Sana, il padre confessa: “L’ho uccisa io, l'ho strangolata” 
La giovane pakistana uccisa, Sana Cheema

Ha confessato il padre di Sana Cheema 

Ha confessato il padre di Sana Cheema, la ragazza pakistana cresciuta a Brescia che è stata uccisa in Pakistan, nel suo paese d’origine, dove era tornata da pochi giorni. La giovane è stata strangolata il 18 aprile scorso dal padre, che l’ha uccisa probabilmente per la sua relazione con un ragazzo bresciano (di origini straniere).

L’uomo, in arresto da tre settimane per la morte sospetta della figlia, ha infine confessato e si sarebbe fatto aiutare dal figlio per l’omicidio della ragazza.

Strangolata fino a romperle l’osso del collo 

Sana aveva 25 anni, un lavoro, ed era perfettamente integrata nella comunità bresciana dove si era prima diplomata e poi laureata.
Secondo una prima ricostruzione avrebbe rifiutato il matrimonio combinato in Pakistan, perché aveva già un fidanzato conosciuto in Italia.

Dopo la sua morte era stata frettolosamente seppellita, ma le autorità aveva ottenuto l’autopsia su quella che era stata fin troppo velocemente schedata come morte naturale, e avevano rilevato che Sana era morta per strangolamento: strangolata fino a romperle l’osso del collo.

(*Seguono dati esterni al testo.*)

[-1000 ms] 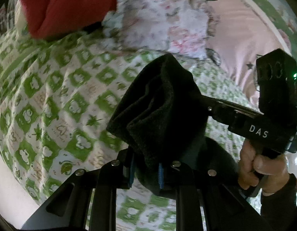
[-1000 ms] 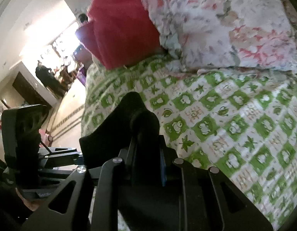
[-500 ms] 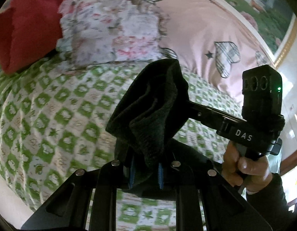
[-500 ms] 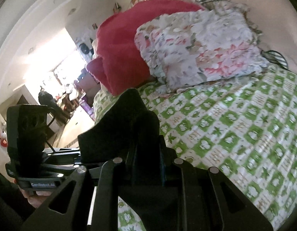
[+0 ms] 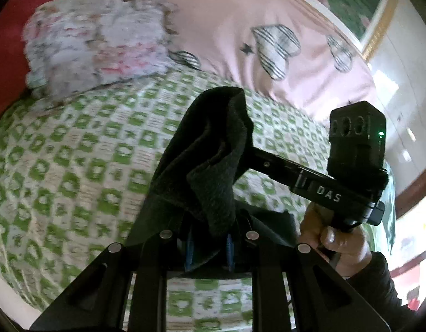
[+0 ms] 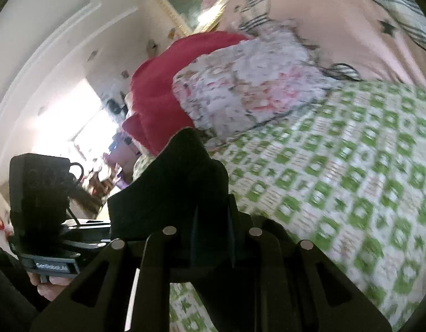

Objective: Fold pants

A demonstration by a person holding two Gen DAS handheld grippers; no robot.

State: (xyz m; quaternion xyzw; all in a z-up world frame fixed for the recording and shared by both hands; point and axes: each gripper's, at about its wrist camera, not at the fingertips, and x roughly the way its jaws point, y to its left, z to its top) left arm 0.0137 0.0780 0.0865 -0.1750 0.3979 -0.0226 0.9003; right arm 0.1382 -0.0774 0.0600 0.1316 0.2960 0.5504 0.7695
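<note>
Broadly spread below both cameras: wide bed cover of white cotton checked with green squares and small printed figures (image 5: pixel 74 166), serving as the flat surface on which the fold would be laid. Propped against the far end, pale pink headboard cloth printed with striped hearts and little stars (image 5: pixel 240 27), and in front of it a plump red cushion (image 6: pixel 157 88) with a crumpled floral pillow in white, pink and grey (image 6: pixel 240 83) leaning on it, both parked well apart from the working area, presumably to keep the middle free. Raised off the cover between the two tools: black fleecy pants (image 5: pixel 213 152), bunched into thick upright folds, held in the air rather than resting flat, likely so an edge can be carried across and doubled over. Closed tight on the lower bunch of that cloth, left gripper (image 5: pixel 208 249), blue pads just visible either side of the fabric. Likewise clamped on a dark peak of the same garment, right gripper (image 6: pixel 211 235), its pads hidden by cloth. Held close side by side, each seen from the other's camera, with bare hands on the handles, probably to keep the two pinched corners matched. Smallest of all, a green status light glowing on the right tool's black camera block (image 5: pixel 381 133).
</note>
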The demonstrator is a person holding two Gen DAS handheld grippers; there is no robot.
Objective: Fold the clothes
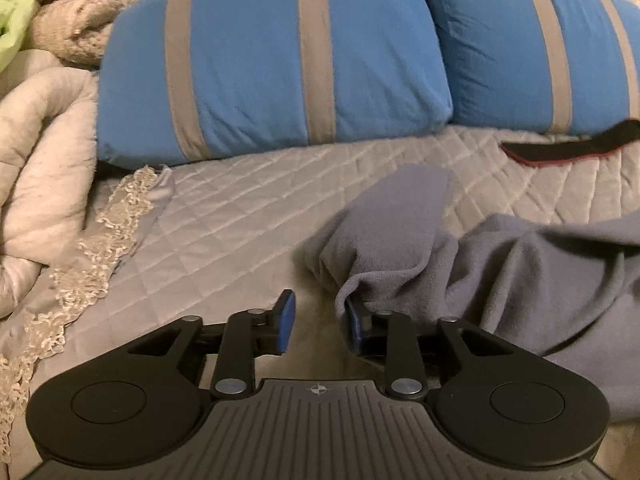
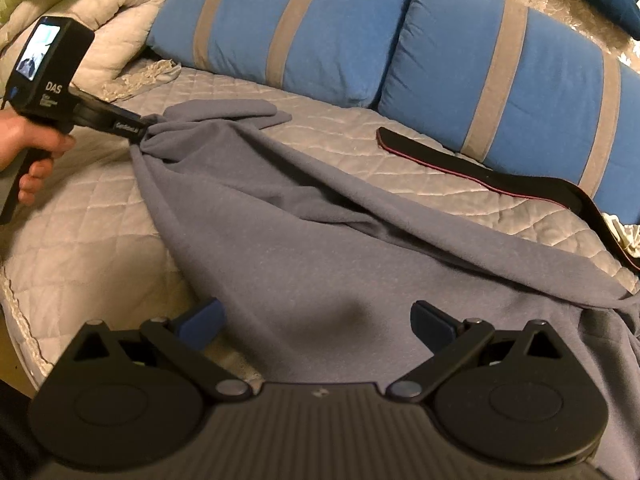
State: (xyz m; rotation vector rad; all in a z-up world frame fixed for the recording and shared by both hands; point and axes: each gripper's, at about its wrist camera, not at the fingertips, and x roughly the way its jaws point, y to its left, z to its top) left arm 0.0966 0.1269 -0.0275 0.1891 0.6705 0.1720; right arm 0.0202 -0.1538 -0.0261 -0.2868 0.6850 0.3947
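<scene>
Left gripper (image 1: 320, 326) narrowly parted, fabric draping over 1 finger, not pinching grey garment (image 2: 320, 232); right gripper (image 2: 316, 322) spreading wide above it. Reseating cloth between pads advisable.

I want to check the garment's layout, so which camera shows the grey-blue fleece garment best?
The right wrist view: the grey-blue fleece garment spreads across the quilted bedspread, one corner bunched at the left gripper. The left wrist view shows only folds draped over one finger.
</scene>
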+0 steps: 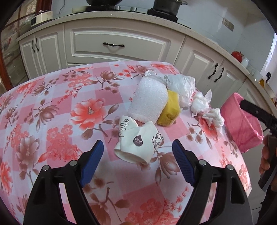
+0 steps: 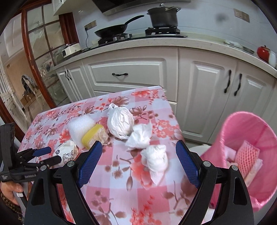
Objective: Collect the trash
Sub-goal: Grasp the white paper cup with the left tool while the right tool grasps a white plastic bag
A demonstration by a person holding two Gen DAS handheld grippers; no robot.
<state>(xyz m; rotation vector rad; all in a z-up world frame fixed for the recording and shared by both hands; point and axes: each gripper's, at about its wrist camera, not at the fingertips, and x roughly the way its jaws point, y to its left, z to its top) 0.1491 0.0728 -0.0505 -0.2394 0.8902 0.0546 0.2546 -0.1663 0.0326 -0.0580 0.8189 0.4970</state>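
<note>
My left gripper (image 1: 138, 150) is open, its blue pads on either side of a crushed paper cup (image 1: 138, 141) lying on the floral table. Behind the cup lie a white foam block (image 1: 148, 99), a yellow sponge (image 1: 169, 109), a knotted white plastic bag (image 1: 181, 84) and two crumpled tissues (image 1: 200, 102). My right gripper (image 2: 137, 154) is open and empty above the table, just before the nearest tissue (image 2: 155, 159). The pink-lined trash bin (image 2: 242, 124) stands off the table's right side, with a pink foam net (image 2: 247, 155) inside. The left gripper (image 2: 47, 154) shows at the cup (image 2: 66, 152) in the right wrist view.
The table (image 1: 52, 121) has a pink flowered cloth and ends at its far edge before white kitchen cabinets (image 2: 129, 76). A stove with a pan (image 2: 114, 29) and a pot (image 2: 162, 15) sits on the counter. A red pot (image 2: 263, 52) stands at the right.
</note>
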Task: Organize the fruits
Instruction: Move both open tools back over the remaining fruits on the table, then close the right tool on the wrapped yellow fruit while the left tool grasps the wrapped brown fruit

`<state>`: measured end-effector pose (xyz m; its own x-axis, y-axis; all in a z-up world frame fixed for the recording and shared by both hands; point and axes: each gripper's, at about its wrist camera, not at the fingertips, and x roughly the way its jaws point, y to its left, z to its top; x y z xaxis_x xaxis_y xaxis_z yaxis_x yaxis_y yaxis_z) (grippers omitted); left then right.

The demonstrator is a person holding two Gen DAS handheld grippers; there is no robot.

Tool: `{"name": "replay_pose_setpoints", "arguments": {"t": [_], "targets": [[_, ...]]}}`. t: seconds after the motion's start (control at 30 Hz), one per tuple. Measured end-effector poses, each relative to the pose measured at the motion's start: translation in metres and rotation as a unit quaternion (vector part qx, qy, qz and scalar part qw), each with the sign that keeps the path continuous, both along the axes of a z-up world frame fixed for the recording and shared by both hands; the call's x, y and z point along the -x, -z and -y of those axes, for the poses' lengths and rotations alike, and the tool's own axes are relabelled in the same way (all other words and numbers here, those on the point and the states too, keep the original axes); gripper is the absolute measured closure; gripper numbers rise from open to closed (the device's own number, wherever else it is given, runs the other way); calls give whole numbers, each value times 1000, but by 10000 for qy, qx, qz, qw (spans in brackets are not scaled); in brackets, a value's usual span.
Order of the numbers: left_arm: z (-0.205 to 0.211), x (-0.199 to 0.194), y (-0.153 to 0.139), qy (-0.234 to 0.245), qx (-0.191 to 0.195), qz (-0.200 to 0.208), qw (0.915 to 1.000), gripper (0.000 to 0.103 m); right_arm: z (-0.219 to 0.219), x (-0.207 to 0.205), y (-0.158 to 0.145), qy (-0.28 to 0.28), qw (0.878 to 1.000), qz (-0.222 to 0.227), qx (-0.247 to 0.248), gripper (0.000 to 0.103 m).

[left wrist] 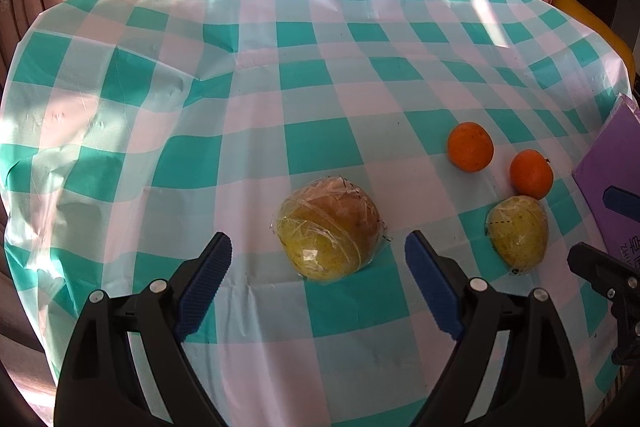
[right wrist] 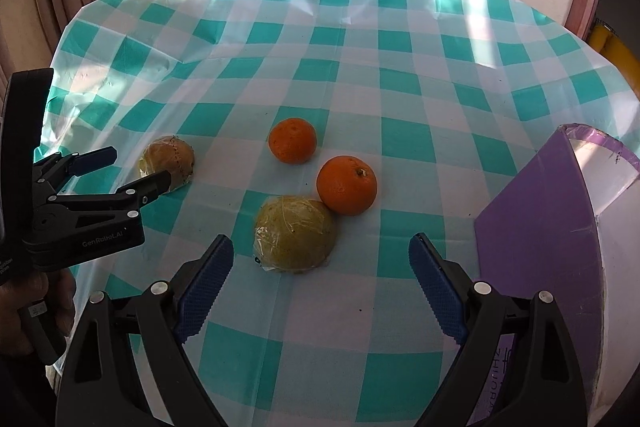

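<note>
Two plastic-wrapped yellow-brown fruits and two oranges lie on a teal checked tablecloth (left wrist: 304,147). In the left wrist view, one wrapped fruit (left wrist: 329,229) lies just ahead of my open, empty left gripper (left wrist: 318,247). The other wrapped fruit (left wrist: 518,230) and the oranges (left wrist: 470,146) (left wrist: 531,173) lie to the right. In the right wrist view, my open, empty right gripper (right wrist: 320,251) is just before the nearer wrapped fruit (right wrist: 294,234), which touches an orange (right wrist: 347,185). A second orange (right wrist: 292,140) lies behind. The left gripper (right wrist: 134,167) straddles the far wrapped fruit (right wrist: 167,163).
A purple cardboard box with a white inside stands at the right (right wrist: 560,227), also seen in the left wrist view (left wrist: 612,179). The round table's edge curves behind, with curtains and a window beyond. A yellow object (right wrist: 612,47) sits past the right edge.
</note>
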<state>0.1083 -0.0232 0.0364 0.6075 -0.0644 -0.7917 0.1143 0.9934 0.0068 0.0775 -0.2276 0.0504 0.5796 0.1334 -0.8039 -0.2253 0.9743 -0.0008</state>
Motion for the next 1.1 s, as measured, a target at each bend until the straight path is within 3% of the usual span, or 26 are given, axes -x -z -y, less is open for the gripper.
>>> {"name": "replay_pose_setpoints", "arguments": {"t": [0.33,0.4,0.6,0.77,1.1], "targets": [[-6,-3,4,-138,-38,-58,9999,14,-6,-6,11,-11,9999,-96,49,16],[-8,-3,4,-219,-42,-47,9997,2,-6,-6,12,-11,9999,-96,53,16],[-14,-3,3,-214,221,-100,9995,2,-8,-8,14,-18,9999,-63,123,16],[-8,0,4,-182,-15,-92,9998,2,-11,-9,16,-34,9998,-53,171,16],[-8,-1,6,-143,88,-134,9998,2,-14,-14,24,-17,9998,-123,162,16]]}}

Il padre di Sanaa è agli arresti da 3 settimane in Pakistan con il figlio Adnan Mustafa e al fratello Mazhar Iqbal. E’ sospettato di aver ucciso la figlia per un delitto d’onore, in quanto aveva rifiutato il matrimonio con un parente. Il delitto sarebbe avvenuto il giorno prima che Sanaa facesse ritorno in Italia.